Work instruction —
Could you set down the lines from the first line of the entries below through the line with "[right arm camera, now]", exactly and with no pictures?

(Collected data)
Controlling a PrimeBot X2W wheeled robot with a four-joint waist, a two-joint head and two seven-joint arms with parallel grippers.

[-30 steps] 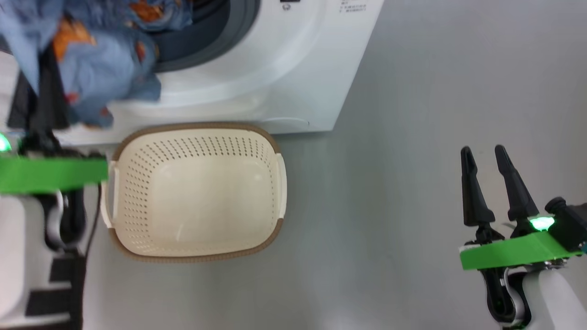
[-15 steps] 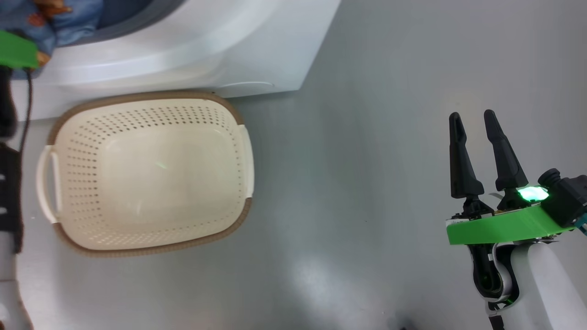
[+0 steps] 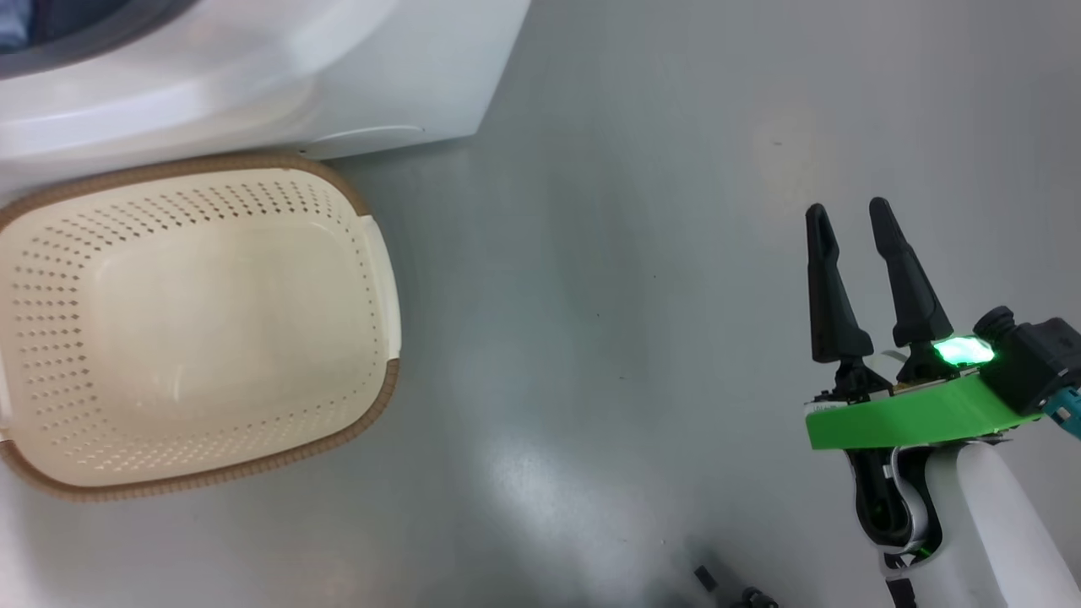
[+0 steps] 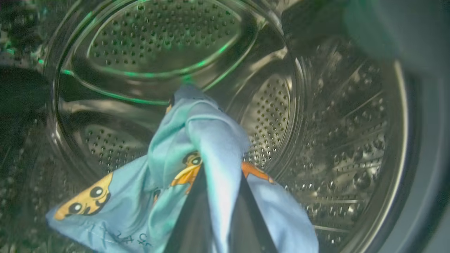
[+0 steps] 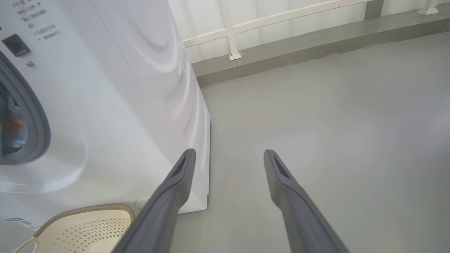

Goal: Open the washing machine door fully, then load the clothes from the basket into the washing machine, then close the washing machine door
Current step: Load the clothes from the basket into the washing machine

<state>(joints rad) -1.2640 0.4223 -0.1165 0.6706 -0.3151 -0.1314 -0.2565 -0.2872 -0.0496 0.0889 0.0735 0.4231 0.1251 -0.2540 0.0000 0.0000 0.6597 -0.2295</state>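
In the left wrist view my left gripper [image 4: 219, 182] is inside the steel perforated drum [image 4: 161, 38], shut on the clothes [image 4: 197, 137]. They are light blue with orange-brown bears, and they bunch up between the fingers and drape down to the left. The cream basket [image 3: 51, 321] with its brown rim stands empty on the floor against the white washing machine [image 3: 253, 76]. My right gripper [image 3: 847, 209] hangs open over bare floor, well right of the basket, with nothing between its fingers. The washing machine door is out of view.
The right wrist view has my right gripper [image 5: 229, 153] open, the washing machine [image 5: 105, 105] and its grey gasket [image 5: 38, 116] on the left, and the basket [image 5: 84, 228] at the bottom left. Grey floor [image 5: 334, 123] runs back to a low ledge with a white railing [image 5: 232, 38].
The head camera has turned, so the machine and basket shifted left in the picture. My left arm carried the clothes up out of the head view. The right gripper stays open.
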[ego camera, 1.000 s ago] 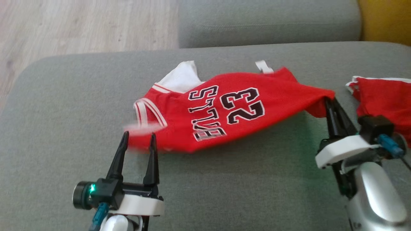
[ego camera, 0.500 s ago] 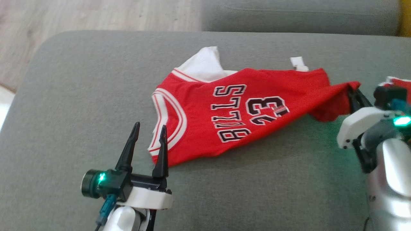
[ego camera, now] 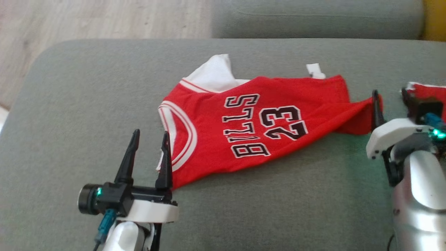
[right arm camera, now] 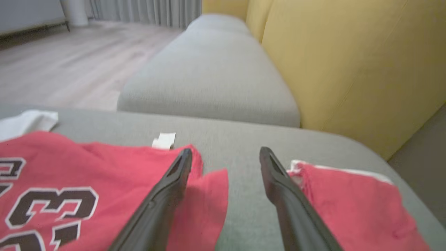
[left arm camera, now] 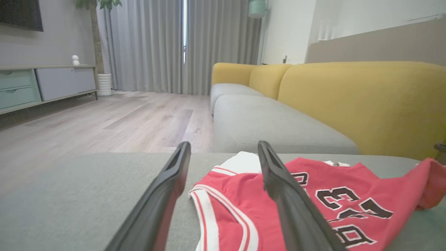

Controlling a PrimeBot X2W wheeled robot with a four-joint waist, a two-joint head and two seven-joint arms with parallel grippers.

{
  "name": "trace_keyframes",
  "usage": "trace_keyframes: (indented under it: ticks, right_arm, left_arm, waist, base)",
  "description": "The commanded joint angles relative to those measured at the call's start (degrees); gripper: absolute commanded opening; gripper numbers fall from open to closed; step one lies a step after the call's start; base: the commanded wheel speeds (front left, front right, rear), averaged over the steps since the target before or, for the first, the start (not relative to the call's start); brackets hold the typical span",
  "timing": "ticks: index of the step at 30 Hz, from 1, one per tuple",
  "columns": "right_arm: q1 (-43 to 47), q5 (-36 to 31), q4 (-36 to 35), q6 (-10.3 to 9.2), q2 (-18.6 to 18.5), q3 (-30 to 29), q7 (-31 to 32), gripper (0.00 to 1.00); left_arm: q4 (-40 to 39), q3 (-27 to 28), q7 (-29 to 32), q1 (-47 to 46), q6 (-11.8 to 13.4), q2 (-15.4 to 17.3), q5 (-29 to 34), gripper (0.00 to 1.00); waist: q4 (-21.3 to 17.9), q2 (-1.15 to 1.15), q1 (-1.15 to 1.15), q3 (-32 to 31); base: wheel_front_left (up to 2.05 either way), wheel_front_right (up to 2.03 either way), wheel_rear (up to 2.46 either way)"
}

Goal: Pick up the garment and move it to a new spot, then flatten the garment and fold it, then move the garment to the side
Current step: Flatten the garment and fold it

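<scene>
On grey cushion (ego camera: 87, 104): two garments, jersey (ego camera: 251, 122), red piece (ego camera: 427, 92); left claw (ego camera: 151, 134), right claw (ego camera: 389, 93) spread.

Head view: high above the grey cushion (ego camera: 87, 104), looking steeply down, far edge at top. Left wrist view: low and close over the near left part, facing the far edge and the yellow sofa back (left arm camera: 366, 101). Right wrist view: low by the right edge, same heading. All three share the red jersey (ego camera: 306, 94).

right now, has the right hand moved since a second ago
Yes. The right hand has opened: it was shut on the corner of the jersey, and now one finger has swung off it toward the second red garment.
</scene>
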Motion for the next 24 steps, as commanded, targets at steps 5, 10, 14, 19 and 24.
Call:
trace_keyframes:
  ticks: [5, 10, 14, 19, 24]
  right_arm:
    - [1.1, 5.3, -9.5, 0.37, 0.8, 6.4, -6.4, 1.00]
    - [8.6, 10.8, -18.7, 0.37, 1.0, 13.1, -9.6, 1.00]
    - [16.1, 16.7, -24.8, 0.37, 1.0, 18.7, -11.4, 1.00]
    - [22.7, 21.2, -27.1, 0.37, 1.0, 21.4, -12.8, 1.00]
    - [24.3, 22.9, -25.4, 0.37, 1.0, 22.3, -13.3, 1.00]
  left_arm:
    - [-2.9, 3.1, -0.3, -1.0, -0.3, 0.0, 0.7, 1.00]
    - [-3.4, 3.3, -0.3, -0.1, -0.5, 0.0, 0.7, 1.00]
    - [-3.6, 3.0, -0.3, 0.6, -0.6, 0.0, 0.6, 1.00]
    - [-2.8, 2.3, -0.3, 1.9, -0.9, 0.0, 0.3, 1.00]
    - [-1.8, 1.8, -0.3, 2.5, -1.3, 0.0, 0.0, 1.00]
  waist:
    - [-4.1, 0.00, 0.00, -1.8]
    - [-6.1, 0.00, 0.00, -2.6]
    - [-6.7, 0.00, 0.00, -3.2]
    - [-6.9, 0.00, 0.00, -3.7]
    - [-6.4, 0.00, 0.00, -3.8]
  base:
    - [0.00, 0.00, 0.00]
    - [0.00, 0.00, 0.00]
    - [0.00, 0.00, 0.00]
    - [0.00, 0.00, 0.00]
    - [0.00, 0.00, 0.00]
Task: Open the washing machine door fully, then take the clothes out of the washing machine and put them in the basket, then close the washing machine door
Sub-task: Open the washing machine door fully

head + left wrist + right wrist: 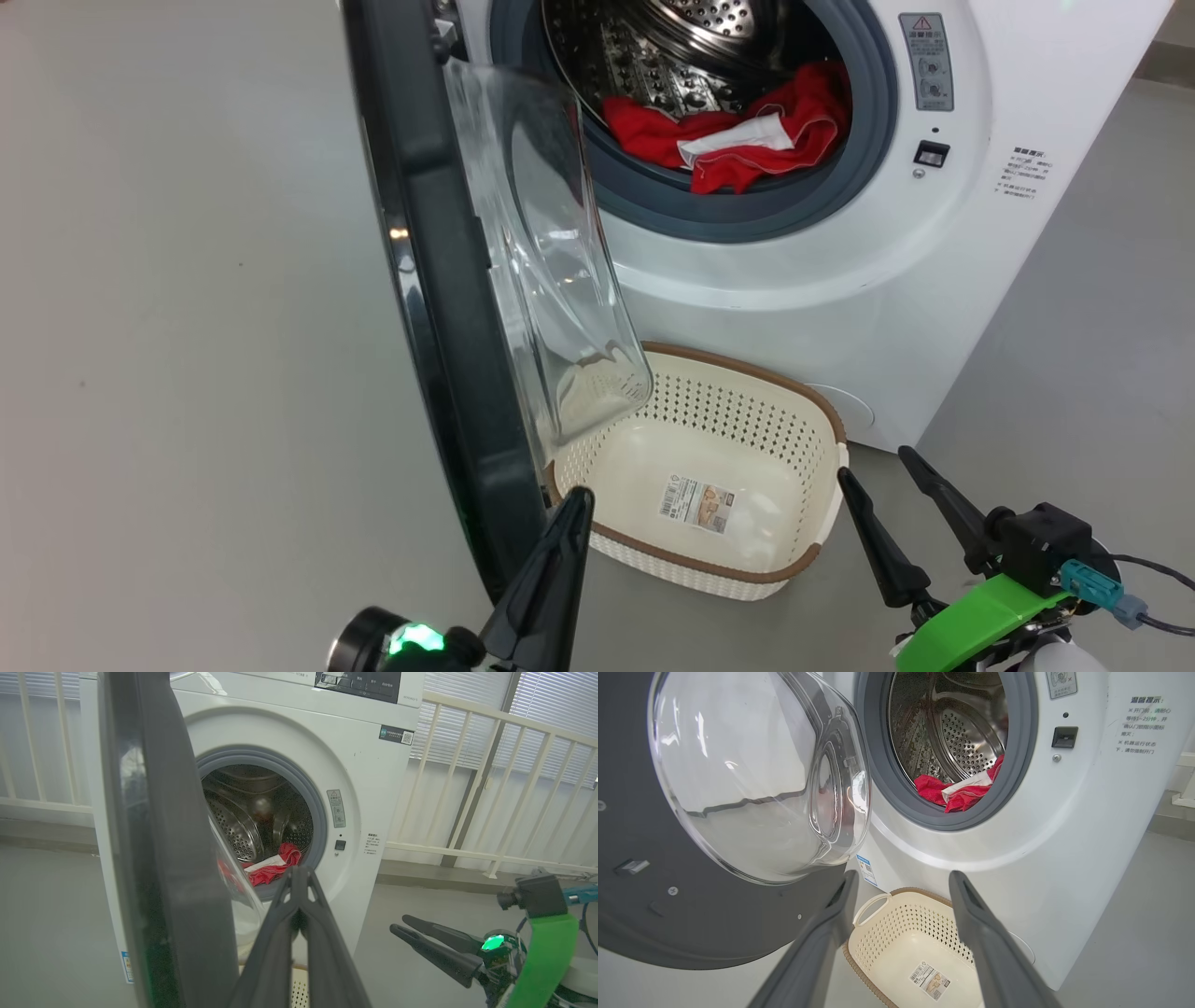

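Observation:
The white washing machine (822, 280) stands ahead with its washing machine door (439, 308) swung out toward me, seen edge-on, the glass bowl (738, 779) facing the drum. The red and white clothes (733, 140) lie at the front of the steel drum, also the clothes (957, 791) (273, 865). On the floor under the opening sits the cream basket (728, 411), nothing in it but a label. My left gripper (581, 497) is shut on nothing, close beside the door's lower rim on its inner side. My right gripper (876, 465) stands open just right of the basket (901, 924).
Grey floor (187, 373) stretches wide to the left of the door and narrower to the right of the machine. A white railing (490, 788) with blinds behind it runs along the back. A cable (1158, 569) trails from my right wrist.

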You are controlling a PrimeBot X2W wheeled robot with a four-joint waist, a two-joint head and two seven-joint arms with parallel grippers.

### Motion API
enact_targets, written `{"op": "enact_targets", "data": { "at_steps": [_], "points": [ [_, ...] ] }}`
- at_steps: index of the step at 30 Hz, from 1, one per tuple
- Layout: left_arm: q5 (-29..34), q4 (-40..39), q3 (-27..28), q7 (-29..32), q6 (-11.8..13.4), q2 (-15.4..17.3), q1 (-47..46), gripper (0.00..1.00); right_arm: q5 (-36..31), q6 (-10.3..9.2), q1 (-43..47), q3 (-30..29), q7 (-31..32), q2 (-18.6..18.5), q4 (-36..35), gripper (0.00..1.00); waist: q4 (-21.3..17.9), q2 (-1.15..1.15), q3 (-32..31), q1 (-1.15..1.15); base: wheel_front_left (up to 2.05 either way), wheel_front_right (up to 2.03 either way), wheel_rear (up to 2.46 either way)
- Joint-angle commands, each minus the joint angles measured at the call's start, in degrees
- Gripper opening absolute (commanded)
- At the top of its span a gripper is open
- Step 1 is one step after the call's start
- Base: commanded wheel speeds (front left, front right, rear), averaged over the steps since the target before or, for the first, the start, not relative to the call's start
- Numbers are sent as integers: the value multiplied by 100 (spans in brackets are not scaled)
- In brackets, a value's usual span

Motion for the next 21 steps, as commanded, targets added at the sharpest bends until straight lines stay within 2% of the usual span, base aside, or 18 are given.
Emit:
{"op": "enact_targets", "data": {
  "at_steps": [1,9,21],
  "points": [
    [-50,-15,159,-28,-19,9,-166,0,57,37,-205,125,-37,-89,-137,100,-19,0,22,0,0,0,0],
    [-339,944,182,-28,14,9,-348,0,79,37,-237,149,-37,-95,-135,100,-76,0,65,0,0,0,0],
    [-403,1133,737,-28,191,9,-320,0,78,37,-210,88,-37,-84,-175,100,-16,0,75,0,0,0,0]
  ]
}}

Exercise answer —
Controlling a PrimeBot X2W wheeled robot with a four-joint waist, a two-joint head and two seven-joint arms with parallel grippers.

[-30 steps] 
[-15 steps] 
[+0 steps] 
[+0 steps] 
[+0 steps] 

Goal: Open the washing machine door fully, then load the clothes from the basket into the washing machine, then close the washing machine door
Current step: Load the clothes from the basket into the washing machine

<state>(joints rad) -1.2640 0.4223 -0.1165 0.6706 -0.3151 -0.1314 -0.2565 -0.2872 -0.0496 0.0889 0.0735 0.4231 0.1251 -0.2540 0.0000 0.0000 0.6597 -0.2295</state>
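In the left wrist view my left gripper [image 4: 219, 182] is inside the steel perforated drum [image 4: 161, 38], shut on the clothes [image 4: 197, 137]. They are light blue with orange-brown bears, and they bunch up between the fingers and drape down to the left. The cream basket [image 3: 51, 321] with its brown rim stands empty on the floor against the white washing machine [image 3: 253, 76]. My right gripper [image 3: 847, 209] hangs open over bare floor, well right of the basket, with nothing between its fingers. The washing machine door is out of view.
The right wrist view has my right gripper [image 5: 229, 153] open, the washing machine [image 5: 105, 105] and its grey gasket [image 5: 38, 116] on the left, and the basket [image 5: 84, 228] at the bottom left. Grey floor [image 5: 334, 123] runs back to a low ledge with a white railing [image 5: 232, 38].
The head camera has turned, so the machine and basket shifted left in the picture. My left arm carried the clothes up out of the head view. The right gripper stays open.
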[ego camera, 1.000 s ago] 
[ego camera, 0.500 s ago] 
[ego camera, now] 
[right arm camera, now] 

Nothing more belongs to this exercise.